Please output the entries below without altering a single character.

[Records from a collection]
════════════════
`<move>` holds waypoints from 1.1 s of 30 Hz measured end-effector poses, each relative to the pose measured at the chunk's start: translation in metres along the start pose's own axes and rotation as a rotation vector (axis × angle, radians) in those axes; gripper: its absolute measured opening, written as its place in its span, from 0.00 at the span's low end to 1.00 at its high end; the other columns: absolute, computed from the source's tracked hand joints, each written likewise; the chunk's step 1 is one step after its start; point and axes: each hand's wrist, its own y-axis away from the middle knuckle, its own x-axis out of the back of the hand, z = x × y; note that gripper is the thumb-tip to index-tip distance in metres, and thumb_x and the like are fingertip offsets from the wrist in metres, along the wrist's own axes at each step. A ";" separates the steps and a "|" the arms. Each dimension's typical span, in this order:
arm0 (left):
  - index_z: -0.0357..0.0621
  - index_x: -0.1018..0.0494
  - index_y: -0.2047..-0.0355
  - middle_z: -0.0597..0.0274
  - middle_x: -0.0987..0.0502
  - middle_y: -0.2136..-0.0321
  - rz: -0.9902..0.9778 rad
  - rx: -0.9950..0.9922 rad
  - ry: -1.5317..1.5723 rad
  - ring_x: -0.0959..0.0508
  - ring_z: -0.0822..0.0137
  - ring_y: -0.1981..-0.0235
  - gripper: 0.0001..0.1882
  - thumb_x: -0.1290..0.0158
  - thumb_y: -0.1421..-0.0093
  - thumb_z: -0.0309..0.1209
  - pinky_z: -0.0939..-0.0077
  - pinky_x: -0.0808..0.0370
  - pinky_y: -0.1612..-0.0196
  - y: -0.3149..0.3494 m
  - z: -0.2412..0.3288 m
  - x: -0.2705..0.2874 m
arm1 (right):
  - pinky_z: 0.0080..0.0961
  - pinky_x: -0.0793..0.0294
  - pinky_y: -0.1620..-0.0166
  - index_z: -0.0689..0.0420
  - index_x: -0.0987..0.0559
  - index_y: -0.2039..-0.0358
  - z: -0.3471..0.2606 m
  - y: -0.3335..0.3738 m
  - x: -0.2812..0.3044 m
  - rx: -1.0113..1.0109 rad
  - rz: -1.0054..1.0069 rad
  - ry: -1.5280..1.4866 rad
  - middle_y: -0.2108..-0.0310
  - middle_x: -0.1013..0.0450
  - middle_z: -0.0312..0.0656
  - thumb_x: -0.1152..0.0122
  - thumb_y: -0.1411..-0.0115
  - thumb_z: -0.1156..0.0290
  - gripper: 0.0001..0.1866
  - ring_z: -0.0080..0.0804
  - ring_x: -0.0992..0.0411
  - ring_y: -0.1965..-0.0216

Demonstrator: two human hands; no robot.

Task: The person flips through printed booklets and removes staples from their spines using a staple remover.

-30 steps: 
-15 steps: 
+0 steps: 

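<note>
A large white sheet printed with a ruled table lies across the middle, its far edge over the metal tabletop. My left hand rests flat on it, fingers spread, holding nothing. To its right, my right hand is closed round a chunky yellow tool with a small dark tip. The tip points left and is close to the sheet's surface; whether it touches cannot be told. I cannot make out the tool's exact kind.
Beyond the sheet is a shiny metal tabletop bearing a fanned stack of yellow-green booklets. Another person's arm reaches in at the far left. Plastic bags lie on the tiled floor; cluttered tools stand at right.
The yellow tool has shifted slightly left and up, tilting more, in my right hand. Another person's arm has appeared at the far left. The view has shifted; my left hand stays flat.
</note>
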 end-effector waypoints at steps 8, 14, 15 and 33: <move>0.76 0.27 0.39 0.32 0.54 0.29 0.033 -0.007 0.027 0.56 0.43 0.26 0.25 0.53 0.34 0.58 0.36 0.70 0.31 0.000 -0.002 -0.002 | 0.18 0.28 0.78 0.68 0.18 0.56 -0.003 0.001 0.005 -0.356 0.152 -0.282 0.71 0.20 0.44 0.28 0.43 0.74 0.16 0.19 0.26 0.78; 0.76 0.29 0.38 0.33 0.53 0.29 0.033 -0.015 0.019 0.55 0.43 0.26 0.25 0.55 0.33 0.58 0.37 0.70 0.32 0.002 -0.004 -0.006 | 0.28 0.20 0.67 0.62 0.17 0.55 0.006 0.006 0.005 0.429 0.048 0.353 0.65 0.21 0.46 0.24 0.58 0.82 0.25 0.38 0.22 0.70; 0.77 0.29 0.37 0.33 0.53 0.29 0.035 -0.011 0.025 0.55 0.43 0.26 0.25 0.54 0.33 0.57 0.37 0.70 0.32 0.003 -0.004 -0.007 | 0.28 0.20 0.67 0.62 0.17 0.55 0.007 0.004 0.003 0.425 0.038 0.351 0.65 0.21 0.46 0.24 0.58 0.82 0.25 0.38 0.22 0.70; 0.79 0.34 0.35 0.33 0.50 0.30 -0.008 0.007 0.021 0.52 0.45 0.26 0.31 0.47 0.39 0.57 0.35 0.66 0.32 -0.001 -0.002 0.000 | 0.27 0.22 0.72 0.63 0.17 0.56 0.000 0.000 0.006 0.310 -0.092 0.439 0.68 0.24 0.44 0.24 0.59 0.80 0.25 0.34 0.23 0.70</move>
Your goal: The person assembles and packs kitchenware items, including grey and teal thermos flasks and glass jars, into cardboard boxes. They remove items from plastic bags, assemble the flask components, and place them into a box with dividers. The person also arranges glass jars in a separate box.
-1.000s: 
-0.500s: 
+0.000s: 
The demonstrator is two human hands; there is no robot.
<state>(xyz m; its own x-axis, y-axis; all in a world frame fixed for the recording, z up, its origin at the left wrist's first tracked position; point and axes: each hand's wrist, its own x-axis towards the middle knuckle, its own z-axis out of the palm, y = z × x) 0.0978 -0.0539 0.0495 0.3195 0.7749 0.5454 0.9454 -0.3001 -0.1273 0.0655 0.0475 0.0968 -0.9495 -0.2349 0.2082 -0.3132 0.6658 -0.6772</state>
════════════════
> [TASK RESULT]
`<move>` holds waypoints from 1.1 s of 30 Hz measured end-effector poses, each relative to the pose measured at the chunk's start: translation in metres along the start pose's own axes and rotation as a rotation vector (axis × angle, radians) in those axes; gripper: its absolute measured opening, written as its place in its span, from 0.00 at the span's low end to 1.00 at its high end; the other columns: absolute, computed from the source's tracked hand joints, each written likewise; the chunk's step 1 is one step after its start; point and axes: each hand's wrist, its own y-axis away from the middle knuckle, its own x-axis out of the back of the hand, z = x × y; note that gripper is the thumb-tip to index-tip distance in metres, and thumb_x and the like are fingertip offsets from the wrist in metres, along the wrist's own axes at each step. A ";" separates the steps and a "|" the arms. Each dimension's typical span, in this order:
arm0 (left):
  - index_z: -0.0357..0.0621
  - index_x: -0.1018..0.0494
  - index_y: -0.2047..-0.0355
  - middle_z: -0.0597..0.0274
  - middle_x: -0.0987..0.0502
  - middle_y: -0.2136..-0.0321
  - rz: -0.9902..0.9778 rad
  - rx: -0.9950..0.9922 rad
  - ry: -1.5317..1.5723 rad
  - ring_x: -0.0959..0.0508
  - ring_z: -0.0822..0.0137
  - ring_y: -0.1981..-0.0235
  - gripper: 0.0001..0.1882
  - thumb_x: -0.1290..0.0158
  - thumb_y: -0.1421..-0.0093
  - thumb_z: -0.0309..0.1209
  - pinky_z: -0.0939..-0.0077
  - pinky_x: -0.0808..0.0370
  - pinky_y: -0.1612..-0.0196
  - y: -0.3149..0.3494 m
  - z: -0.2412..0.3288 m
  - x: -0.2705..0.2874 m
arm1 (right):
  - pinky_z: 0.0080..0.0961
  - pinky_x: -0.0793..0.0294
  - pinky_y: -0.1620..-0.0166
  - index_z: -0.0689..0.0420
  - index_x: -0.0987..0.0559
  - index_y: -0.2039..-0.0358
  - z: -0.3471..0.2606 m
  - y: -0.3335..0.3738 m
  - x: -0.2812..0.3044 m
  - rx: -1.0113..1.0109 rad
  - rz: -1.0054..1.0069 rad
  - ry: -1.5280..1.4866 rad
  - middle_y: -0.2108..-0.0310
  - middle_x: -0.1013..0.0450
  - middle_z: -0.0312..0.0656
  - thumb_x: -0.1152..0.0122
  - thumb_y: -0.1411..-0.0115
  - thumb_z: -0.1156..0.0290
  - gripper: 0.0001..0.1866
  - ring_z: -0.0080..0.0804
  - ring_x: -0.0992..0.0411
  - ring_y: -0.1965..-0.0216

Demonstrator: two human hands; no robot.

Task: The person flips through printed booklets and removes staples from their spines using a staple remover.

-30 steps: 
-15 steps: 
+0 steps: 

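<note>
A large white sheet printed with a ruled table lies across the middle, its far edge over the metal tabletop. My left hand rests flat on it, fingers spread, holding nothing. To its right, my right hand is closed round a chunky yellow tool with a small dark tip. The tip points left and is close to the sheet's surface; whether it touches cannot be told. I cannot make out the tool's exact kind.
Beyond the sheet is a shiny metal tabletop bearing a fanned stack of yellow-green booklets. Another person's arm reaches in at the far left. Plastic bags lie on the tiled floor; cluttered tools stand at right.
The yellow tool has shifted slightly left and up, tilting more, in my right hand. Another person's arm has appeared at the far left. The view has shifted; my left hand stays flat.
</note>
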 end-effector waypoints at steps 8, 14, 15 and 33: <move>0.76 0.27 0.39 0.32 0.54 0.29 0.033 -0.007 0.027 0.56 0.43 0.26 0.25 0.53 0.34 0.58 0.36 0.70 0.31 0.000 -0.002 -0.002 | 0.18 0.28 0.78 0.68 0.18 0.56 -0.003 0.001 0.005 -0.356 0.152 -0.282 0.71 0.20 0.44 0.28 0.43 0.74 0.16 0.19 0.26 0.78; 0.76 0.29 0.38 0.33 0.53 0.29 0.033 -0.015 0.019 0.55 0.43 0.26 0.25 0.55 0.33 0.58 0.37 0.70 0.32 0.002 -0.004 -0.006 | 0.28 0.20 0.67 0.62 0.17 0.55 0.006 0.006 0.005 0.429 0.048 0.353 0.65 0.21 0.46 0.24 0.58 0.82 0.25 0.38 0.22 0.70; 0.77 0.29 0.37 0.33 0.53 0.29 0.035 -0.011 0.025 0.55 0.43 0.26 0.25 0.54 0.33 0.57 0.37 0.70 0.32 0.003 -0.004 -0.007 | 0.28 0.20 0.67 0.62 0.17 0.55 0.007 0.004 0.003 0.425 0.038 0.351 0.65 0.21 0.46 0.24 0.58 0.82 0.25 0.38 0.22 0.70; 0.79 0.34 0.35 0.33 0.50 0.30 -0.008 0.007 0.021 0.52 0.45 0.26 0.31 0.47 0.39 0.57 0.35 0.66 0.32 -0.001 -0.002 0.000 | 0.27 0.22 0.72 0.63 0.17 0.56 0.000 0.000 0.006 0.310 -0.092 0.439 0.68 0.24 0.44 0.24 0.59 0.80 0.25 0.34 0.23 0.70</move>
Your goal: The person assembles and packs kitchenware items, including grey and teal thermos flasks and glass jars, into cardboard boxes. They remove items from plastic bags, assemble the flask components, and place them into a box with dividers. The person also arranges glass jars in a separate box.
-1.000s: 
-0.500s: 
+0.000s: 
The demonstrator is two human hands; there is no robot.
<state>(xyz m; its own x-axis, y-axis; all in a world frame fixed for the recording, z up, its origin at the left wrist's first tracked position; point and axes: each hand's wrist, its own x-axis towards the middle knuckle, its own z-axis out of the palm, y = z × x) 0.0978 -0.0539 0.0495 0.3195 0.7749 0.5454 0.9454 -0.3001 -0.1273 0.0655 0.0475 0.0968 -0.9495 -0.2349 0.2082 -0.3132 0.6658 -0.6772</state>

Nothing else goes with this output.